Reproduce, exactly, the lines of the material below from the line containing "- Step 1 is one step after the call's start" through the line containing "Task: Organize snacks", with both end lines included and nothing else.

> **Available data**:
----

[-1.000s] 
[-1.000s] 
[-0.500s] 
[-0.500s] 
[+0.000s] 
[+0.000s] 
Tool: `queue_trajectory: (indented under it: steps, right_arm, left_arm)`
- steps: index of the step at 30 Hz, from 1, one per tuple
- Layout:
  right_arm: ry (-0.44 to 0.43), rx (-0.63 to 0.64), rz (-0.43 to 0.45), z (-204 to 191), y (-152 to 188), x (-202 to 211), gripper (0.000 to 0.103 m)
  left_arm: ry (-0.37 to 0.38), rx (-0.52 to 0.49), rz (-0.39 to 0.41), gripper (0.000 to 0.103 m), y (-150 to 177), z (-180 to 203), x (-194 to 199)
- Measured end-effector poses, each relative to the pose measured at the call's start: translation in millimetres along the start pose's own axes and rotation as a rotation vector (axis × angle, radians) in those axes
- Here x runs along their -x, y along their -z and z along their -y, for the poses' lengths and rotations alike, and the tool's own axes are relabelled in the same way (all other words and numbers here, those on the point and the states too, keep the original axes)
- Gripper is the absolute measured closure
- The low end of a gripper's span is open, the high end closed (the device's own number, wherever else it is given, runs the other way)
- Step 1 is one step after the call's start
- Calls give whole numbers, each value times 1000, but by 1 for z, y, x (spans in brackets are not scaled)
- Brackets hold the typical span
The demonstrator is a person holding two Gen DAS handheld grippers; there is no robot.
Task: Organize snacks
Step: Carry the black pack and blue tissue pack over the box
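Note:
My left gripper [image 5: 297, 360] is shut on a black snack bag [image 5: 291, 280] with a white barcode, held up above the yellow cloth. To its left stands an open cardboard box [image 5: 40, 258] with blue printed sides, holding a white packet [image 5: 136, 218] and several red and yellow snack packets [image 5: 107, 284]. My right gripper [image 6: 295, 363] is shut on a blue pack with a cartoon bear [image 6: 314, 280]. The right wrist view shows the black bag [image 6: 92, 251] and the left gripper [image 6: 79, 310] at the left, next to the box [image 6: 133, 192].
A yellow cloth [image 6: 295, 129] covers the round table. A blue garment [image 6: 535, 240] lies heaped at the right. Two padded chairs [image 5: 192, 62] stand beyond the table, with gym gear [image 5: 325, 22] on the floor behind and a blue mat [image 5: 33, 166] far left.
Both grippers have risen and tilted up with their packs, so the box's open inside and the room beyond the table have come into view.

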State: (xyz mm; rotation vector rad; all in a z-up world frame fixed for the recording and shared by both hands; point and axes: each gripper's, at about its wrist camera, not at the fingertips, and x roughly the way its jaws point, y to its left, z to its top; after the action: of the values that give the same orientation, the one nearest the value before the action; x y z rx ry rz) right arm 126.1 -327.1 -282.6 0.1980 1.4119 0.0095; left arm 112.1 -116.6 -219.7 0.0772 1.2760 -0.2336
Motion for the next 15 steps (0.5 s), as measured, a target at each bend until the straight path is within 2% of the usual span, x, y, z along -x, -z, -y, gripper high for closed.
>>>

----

> **Response**:
- Step 1 is one step after the call's start
- Calls give whole numbers, each value times 1000, but by 1 for z, y, x (spans in brackets are not scaled)
- Brackets hold the typical span
The demonstrator is a person holding two Gen DAS handheld grippers; there is no robot.
Task: Organize snacks

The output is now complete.